I could certainly use the same strategy in Rust by employing unsafe
code. But
that’s boring.
Instead, I figured out which pieces of data were shared between which tasks, grouped them, and wrapped them with custom bare-metal mutex types. Whenever a thread or ISR wants to access data, it locks it, performs the access, and unlocks it. This costs a few cycles more than the C++ “hold my beer” approach, but that hasn’t been an issue even in the latency-sensitive parts of the code.
Because of Rust’s ownership and thread-safety rules, you can only share data
between threads and ISRs if it’s packaged in one of these thread-safe
containers. In Rust terms, the containers convert a type that is Send
, or safe
to move between threads but not safe to use concurrently, into a type that
is Sync
, or safe for concurrent use. If you add some new data and attempt to
share it without protecting it, your code will simply not compile. This means I
don’t have to think about data races except when I’m hacking the internals of a
locking primitive, so I can think about other things instead.

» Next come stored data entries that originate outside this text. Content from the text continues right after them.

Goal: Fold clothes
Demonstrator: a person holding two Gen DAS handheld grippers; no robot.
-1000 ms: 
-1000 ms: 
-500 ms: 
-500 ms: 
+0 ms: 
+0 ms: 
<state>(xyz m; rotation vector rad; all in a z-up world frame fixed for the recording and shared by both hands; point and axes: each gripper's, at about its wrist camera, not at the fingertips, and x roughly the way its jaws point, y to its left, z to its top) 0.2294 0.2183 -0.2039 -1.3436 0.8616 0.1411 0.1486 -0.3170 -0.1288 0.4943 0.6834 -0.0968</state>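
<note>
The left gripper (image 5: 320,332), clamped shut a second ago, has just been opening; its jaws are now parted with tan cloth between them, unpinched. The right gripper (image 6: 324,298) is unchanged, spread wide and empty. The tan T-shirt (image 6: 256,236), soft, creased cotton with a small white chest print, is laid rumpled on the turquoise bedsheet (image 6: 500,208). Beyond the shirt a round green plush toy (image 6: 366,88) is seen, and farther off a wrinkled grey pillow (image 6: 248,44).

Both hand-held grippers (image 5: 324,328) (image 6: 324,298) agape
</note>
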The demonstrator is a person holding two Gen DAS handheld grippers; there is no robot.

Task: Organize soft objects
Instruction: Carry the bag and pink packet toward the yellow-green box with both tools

On lock contention, we panic!
. This is a hard-real-time system; if data isn’t
available on the cycle we need it, the display is going to distort and there’s
no point in continuing. Late data is wrong data, after all. Using Rust’s
panic!
facility has the pleasant side effect of printing a human-readable
error message on my debugger (thanks to the panic_itm
crate).
So far two interesting side effects have come up:
-
Having to think about task interactions has led to a much better factoring of the driver code, which was initially laid out like the C++ code.
-
I found an actual bug that also exists in the C++ code. There was a subtle data race between rasterization and the start-of-active-video ISR. I caught it and fixed it in the Rust. I haven’t yet updated the C++ (because meh… it would just regress.)